===== Data shown

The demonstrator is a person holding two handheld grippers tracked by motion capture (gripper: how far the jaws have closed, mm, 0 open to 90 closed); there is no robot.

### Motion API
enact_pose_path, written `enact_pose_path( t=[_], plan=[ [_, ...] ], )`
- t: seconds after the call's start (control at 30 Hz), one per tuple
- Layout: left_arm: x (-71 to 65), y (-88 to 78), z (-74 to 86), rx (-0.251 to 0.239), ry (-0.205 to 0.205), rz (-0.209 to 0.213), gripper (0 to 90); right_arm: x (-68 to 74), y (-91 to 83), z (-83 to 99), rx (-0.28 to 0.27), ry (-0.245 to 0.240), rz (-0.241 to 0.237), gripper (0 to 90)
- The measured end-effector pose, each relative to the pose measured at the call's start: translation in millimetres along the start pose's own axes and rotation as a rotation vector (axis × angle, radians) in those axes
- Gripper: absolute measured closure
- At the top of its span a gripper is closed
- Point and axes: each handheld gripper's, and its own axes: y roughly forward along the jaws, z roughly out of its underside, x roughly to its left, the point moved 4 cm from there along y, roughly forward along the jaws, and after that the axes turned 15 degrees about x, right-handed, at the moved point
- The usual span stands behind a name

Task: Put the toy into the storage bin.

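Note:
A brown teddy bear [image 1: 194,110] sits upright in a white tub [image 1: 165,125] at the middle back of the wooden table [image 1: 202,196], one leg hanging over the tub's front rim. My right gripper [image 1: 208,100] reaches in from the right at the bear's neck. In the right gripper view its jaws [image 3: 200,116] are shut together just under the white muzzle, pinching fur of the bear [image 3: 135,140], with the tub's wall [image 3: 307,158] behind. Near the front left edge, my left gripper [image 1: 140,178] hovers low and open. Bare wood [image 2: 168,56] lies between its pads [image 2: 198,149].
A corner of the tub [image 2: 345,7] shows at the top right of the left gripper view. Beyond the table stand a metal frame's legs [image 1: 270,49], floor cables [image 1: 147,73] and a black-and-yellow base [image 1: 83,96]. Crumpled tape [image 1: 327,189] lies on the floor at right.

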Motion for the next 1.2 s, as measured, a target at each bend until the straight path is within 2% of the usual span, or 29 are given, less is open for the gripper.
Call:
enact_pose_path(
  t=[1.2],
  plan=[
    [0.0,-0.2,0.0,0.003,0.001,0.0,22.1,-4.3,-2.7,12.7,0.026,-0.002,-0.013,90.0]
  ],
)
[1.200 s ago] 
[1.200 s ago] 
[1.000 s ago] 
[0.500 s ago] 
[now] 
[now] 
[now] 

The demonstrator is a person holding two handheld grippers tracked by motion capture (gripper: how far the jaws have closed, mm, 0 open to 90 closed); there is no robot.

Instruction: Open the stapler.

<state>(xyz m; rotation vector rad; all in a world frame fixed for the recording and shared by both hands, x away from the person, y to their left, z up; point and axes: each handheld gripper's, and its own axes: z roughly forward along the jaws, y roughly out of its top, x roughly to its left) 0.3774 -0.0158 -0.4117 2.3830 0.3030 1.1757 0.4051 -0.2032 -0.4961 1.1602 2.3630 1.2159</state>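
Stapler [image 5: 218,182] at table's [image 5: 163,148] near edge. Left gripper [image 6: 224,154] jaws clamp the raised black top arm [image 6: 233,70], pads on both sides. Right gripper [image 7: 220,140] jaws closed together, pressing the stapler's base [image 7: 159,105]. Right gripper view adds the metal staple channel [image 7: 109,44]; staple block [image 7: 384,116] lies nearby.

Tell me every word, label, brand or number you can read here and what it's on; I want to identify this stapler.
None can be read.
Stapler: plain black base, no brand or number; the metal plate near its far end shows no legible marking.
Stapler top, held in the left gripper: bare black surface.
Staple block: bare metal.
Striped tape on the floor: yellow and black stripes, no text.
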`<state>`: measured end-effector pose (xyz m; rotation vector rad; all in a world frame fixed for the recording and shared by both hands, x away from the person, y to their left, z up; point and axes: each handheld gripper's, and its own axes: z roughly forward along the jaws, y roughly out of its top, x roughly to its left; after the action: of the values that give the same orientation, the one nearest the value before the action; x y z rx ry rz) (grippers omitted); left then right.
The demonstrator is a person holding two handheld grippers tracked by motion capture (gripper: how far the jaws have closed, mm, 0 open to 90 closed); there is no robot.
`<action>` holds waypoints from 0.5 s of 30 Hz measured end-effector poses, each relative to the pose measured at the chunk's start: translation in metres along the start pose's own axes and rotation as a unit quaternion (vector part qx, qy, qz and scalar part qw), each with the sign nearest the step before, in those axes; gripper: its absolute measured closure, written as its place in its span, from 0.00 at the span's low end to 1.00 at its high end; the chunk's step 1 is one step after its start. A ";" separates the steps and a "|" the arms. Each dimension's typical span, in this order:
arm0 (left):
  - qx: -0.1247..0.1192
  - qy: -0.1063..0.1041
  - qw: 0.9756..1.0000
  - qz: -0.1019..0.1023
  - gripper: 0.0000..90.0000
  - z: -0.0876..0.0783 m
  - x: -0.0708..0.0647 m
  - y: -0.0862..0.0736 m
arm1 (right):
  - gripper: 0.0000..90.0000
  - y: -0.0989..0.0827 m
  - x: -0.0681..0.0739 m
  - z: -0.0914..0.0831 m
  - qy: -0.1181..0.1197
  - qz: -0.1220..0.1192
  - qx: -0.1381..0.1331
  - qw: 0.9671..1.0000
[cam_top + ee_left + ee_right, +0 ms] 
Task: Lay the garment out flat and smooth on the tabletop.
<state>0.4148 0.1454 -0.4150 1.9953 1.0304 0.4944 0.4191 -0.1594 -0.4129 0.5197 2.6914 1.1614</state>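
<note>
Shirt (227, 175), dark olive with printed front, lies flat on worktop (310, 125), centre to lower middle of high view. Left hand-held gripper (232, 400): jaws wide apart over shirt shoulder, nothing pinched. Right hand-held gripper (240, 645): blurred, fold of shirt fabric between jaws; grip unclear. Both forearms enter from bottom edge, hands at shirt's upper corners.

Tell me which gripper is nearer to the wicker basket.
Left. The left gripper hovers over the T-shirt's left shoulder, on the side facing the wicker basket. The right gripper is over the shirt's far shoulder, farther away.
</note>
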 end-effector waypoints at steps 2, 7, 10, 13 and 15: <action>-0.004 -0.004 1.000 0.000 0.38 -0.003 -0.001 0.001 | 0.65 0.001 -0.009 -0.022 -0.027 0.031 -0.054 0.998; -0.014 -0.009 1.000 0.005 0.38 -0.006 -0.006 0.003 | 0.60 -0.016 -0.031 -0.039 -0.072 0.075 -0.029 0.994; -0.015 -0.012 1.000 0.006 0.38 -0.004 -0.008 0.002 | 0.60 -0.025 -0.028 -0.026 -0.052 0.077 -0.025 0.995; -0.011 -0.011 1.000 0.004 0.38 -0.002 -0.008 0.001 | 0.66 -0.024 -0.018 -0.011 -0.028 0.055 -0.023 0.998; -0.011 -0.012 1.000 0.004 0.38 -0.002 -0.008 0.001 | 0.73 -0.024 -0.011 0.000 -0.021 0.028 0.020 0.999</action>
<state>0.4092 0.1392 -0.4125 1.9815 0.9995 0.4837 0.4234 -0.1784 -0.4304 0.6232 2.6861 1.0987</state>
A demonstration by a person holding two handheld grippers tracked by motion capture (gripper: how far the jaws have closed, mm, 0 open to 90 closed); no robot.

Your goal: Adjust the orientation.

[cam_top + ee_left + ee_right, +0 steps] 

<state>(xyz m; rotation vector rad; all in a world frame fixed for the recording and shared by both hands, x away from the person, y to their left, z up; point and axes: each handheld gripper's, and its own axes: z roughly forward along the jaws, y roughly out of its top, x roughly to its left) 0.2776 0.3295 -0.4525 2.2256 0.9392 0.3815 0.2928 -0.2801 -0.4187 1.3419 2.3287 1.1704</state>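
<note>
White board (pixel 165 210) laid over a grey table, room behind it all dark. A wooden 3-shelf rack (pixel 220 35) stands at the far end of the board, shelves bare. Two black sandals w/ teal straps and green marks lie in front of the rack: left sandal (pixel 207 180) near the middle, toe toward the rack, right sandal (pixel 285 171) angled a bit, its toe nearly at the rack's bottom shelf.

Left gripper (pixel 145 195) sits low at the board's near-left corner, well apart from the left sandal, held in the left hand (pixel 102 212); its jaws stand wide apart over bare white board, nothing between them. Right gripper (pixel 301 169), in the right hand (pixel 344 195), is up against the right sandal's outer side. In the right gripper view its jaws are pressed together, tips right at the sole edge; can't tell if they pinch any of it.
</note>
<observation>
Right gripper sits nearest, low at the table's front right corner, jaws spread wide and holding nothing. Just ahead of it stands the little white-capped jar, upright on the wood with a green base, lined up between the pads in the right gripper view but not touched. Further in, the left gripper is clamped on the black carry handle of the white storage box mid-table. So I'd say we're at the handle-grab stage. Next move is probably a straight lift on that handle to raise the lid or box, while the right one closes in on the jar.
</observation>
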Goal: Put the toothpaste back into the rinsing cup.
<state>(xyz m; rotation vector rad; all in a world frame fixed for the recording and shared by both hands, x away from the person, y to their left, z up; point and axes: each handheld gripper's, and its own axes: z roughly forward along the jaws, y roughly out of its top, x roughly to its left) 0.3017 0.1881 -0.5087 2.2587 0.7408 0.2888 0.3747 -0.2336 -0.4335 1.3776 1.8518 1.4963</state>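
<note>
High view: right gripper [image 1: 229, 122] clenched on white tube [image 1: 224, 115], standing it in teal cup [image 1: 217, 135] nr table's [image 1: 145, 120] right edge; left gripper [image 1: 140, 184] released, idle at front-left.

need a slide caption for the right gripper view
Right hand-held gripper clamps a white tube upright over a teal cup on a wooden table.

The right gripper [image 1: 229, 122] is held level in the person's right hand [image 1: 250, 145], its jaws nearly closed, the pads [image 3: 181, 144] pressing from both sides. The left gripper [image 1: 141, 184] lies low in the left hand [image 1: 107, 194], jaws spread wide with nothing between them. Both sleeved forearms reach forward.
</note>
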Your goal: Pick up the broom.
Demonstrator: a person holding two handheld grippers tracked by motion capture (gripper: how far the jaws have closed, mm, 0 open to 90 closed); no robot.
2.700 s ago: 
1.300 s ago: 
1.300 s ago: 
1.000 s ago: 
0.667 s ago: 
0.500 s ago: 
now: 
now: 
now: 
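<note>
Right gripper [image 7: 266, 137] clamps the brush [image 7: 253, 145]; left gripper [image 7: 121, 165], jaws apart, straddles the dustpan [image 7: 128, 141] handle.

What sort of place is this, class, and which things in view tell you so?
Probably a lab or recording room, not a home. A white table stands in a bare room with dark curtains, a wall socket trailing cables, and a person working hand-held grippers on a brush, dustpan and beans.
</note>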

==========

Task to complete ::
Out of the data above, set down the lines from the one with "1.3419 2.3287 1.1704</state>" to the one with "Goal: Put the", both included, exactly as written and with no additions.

Answer for the task ::
<state>(xyz m; rotation vector rad; all in a world frame fixed for the recording and shared by both hands, x away from the person, y to their left, z up; point and axes: each handheld gripper's, and its own axes: z roughly forward along the jaws, y roughly out of its top, x roughly to its left) 0.2776 0.3295 -0.4525 2.2256 0.9392 0.3815 0.2928 -0.2801 -0.4187 1.3419 2.3287 1.1704</state>
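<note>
White board (pixel 165 210) laid over a grey table, room behind it all dark. A wooden 3-shelf rack (pixel 220 35) stands at the far end of the board, shelves bare. Two black sandals w/ teal straps and green marks lie in front of the rack: left sandal (pixel 207 180) near the middle, toe toward the rack, right sandal (pixel 285 171) angled a bit, its toe nearly at the rack's bottom shelf.

Left gripper (pixel 145 195) sits low at the board's near-left corner, well apart from the left sandal, held in the left hand (pixel 102 212); its jaws stand wide apart over bare white board, nothing between them. Right gripper (pixel 301 169), in the right hand (pixel 344 195), is up against the right sandal's outer side. In the right gripper view its jaws are pressed together, tips right at the sole edge; can't tell if they pinch any of it.
</note>
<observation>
Right gripper sits nearest, low at the table's front right corner, jaws spread wide and holding nothing. Just ahead of it stands the little white-capped jar, upright on the wood with a green base, lined up between the pads in the right gripper view but not touched. Further in, the left gripper is clamped on the black carry handle of the white storage box mid-table. So I'd say we're at the handle-grab stage. Next move is probably a straight lift on that handle to raise the lid or box, while the right one closes in on the jar.
</observation>
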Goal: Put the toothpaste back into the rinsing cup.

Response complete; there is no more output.